If an epicure decided that he could lunch at the Ritz six times a day, and sup at the Savoy seven times in the same evening, by the simple operation of taking emetics between meals, I should have a very strong conviction that he was following an unwholesome course of life. I should think that unlimited gluttony, even when not followed by digestion (or indigestion) would probably in the long run be bad for his body, and would quite certainly be bad for his mind. I think the same of unlimited lust without its natural consequences. I think it would have other and much less natural consequences.
One proof of its unnatural character is that the theory starts everybody on an unnatural way of thinking; even Mr. A.P. Herbert. For instance, I feel it to be utterly unnatural, though it is already quite stale and conventional, to talk in this queer contemptuous way about the birth of a child. Mr. Herbert breaks out into a sort of romantic, not to say sentimental, indignation against the remark that the chief object of marriage is the procreation of children. He calls it all sorts of funny things which are supposed to be withering; such as masculine and mediaeval and smacking of the stud farm; an odd thing to associate with what is mediaeval, since the eugenic fancy is peculiarly modern. Well, Catholics will not resent being called masculine and are used to being called mediaeval. But what strikes me as truly extraordinary is the implication that there is something low about the objective being the birth of a child. Whereas it is obvious that this great natural miracle is the one creative, imaginative and disinterested part of the whole business. The creation of a new creature, not ourselves, of a new conscious center, of a new and independent focus of experience and enjoyment, is an immeasurably more grand and godlike act even than a real love affair; how much more superior to a momentary physical satisfaction. If creating another self is not noble, why is pure self-indulgence nobler?
I regret to see a man like Mr. Herbert getting into that rut of this vulgar but very conventional convention.

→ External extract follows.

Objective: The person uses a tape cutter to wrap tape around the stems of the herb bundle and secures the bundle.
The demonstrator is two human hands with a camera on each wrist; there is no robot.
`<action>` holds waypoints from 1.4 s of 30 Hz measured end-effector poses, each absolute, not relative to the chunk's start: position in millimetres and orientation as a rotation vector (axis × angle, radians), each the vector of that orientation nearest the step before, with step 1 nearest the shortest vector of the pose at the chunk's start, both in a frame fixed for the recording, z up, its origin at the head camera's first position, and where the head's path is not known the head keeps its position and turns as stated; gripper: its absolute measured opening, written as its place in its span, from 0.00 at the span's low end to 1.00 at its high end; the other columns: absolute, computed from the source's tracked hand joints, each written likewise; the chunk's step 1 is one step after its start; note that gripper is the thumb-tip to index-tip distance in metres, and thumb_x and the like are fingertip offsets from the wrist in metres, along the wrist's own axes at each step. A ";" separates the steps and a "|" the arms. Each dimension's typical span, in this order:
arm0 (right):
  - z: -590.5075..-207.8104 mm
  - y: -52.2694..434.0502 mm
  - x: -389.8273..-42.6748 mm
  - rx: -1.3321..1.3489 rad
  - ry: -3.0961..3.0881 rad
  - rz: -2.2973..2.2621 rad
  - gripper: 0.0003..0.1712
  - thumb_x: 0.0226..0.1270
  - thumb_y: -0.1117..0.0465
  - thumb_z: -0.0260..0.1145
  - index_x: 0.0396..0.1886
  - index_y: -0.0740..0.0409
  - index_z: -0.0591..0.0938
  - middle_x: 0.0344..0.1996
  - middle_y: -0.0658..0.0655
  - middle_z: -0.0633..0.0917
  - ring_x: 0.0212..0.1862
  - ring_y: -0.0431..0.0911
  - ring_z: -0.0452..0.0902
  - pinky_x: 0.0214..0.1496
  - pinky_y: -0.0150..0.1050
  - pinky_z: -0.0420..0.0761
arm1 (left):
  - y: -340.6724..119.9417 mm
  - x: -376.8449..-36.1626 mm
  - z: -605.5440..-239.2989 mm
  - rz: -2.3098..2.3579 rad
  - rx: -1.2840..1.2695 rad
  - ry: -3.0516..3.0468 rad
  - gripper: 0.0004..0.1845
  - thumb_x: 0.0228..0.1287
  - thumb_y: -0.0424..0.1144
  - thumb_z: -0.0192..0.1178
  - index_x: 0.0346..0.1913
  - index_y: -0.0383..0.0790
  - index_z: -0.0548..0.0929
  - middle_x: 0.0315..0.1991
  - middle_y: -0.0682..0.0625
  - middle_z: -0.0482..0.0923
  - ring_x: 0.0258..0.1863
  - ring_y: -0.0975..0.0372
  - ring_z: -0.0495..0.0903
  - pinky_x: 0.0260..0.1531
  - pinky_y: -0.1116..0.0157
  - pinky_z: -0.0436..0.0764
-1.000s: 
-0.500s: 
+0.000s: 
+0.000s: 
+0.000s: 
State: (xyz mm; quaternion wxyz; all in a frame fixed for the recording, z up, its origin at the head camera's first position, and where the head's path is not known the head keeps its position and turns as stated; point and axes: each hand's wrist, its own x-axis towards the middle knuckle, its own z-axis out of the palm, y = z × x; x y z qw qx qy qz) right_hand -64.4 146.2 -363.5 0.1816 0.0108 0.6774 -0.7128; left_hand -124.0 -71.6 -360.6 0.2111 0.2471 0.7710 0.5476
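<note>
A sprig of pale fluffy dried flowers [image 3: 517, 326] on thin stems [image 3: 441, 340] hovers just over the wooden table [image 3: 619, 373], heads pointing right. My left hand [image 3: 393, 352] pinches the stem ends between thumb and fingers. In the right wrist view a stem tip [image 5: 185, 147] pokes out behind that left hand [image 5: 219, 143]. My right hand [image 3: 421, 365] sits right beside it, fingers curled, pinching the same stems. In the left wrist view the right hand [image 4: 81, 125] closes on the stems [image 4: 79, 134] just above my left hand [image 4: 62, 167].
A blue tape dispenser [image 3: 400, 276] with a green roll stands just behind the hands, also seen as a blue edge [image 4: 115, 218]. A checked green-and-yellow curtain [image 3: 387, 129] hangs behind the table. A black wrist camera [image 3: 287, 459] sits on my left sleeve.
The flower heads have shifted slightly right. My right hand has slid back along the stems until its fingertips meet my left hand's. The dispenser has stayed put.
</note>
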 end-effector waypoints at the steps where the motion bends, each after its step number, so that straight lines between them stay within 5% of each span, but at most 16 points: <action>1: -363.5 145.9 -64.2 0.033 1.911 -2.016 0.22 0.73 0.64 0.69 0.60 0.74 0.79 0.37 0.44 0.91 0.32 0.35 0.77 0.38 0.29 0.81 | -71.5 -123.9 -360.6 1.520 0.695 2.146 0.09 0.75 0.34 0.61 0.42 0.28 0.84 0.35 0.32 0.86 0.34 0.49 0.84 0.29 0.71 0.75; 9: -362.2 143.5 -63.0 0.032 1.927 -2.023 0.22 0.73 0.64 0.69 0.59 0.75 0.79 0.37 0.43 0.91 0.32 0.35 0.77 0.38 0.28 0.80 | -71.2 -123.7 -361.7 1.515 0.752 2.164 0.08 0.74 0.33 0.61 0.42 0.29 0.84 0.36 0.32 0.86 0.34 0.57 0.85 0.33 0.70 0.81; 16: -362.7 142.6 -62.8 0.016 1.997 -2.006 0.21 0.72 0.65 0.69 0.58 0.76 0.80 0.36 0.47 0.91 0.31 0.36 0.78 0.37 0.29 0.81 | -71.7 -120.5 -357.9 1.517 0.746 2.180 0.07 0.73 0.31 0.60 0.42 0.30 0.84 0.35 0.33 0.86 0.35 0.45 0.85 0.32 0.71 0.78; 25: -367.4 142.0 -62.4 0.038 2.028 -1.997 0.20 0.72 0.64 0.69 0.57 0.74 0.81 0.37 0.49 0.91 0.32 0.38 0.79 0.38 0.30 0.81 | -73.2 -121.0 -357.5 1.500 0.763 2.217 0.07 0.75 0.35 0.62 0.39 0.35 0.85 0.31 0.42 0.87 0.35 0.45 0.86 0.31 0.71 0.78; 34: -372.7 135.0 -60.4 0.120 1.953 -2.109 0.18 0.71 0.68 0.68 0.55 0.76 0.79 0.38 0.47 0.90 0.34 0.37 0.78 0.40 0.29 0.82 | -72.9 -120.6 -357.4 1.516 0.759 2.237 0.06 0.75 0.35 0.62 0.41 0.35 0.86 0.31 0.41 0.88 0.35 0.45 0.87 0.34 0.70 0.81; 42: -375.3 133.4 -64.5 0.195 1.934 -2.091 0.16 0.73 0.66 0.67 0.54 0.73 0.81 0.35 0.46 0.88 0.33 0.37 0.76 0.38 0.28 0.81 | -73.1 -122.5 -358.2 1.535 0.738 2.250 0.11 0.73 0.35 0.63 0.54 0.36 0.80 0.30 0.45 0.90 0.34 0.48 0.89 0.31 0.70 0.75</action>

He has the misfortune to live in an age of journalese, in which anything done inside a house is called “drudgery,” while anything done inside an office is called “enterprise.” This convention forces him to talk of the most incredible creative power in man, more amazing than any work of art, as if it were drudgery and too degrading a thing to be the object of marriage. Of course there are other objects, which those may enjoy who miss this one by no fault of their own. But I cannot for the life of me see why this one is not worthy to be called the greatest and the first. I will not debate here the other aspects connected with economics and genetics; merely remarking for the present that the enemies of child-birth have never even begun to prove their case, though they have often tried in public to prove it. I am only concerned with the human and instinctive ideals implied by Mr. Herbert himself; and I humbly but firmly state that they do not really come from Mr. Herbert himself, but from the cheap popular science and dull fashionable fatalism which have, in this particular matter prevented him from using his mind.